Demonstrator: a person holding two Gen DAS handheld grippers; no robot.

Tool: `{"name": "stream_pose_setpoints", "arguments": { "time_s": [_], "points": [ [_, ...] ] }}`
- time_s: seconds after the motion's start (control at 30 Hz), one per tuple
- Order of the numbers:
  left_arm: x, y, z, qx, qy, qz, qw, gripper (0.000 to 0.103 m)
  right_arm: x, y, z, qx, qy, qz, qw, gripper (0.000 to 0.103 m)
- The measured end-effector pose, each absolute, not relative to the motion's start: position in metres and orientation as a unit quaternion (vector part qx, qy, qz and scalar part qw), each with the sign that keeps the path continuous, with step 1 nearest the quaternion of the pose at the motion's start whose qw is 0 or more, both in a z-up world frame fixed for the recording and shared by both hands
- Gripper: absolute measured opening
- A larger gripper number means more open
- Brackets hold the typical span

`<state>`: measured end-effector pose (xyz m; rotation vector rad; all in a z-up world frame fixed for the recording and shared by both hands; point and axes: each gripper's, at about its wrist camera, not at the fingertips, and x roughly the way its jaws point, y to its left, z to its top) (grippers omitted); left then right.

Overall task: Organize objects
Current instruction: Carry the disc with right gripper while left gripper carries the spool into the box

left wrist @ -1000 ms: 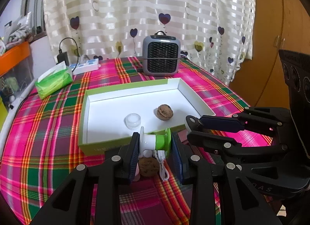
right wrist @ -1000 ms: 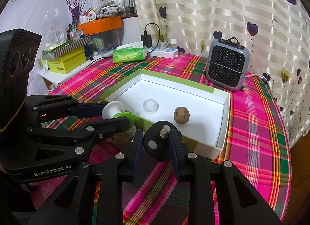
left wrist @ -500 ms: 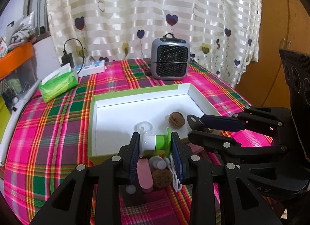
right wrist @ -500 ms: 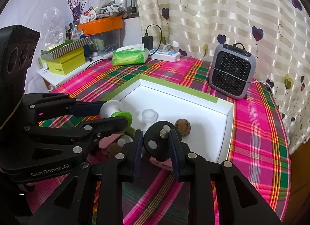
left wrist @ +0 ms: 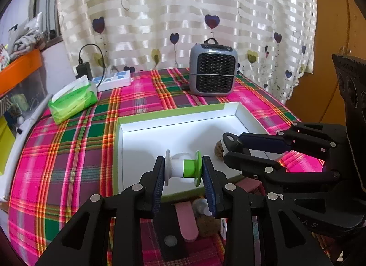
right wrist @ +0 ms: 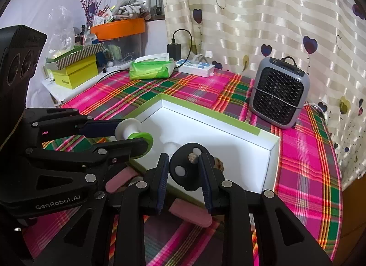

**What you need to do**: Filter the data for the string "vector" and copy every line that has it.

**Solution to the problem**:
- The measured end-effector pose, each absolute, not relative to the motion's start: position in metres and orientation as a unit quaternion (vector part qx, qy, qz and scalar part qw), each with the sign that keeps the path continuous, with step 1 nearest the quaternion of the pose at the motion's start whose qw is 0 or more, both in a z-up world frame fixed for the recording and shared by both hands
`<state>`: measured end-effector pose (xyz m; rotation vector rad; all in a z-up world frame fixed for the recording and shared by both hands; point and axes: each gripper's, at about its wrist camera, not at the fingertips, and x roughly the way its jaws point, y to its left, z to its top) (grippers omitted); left then right.

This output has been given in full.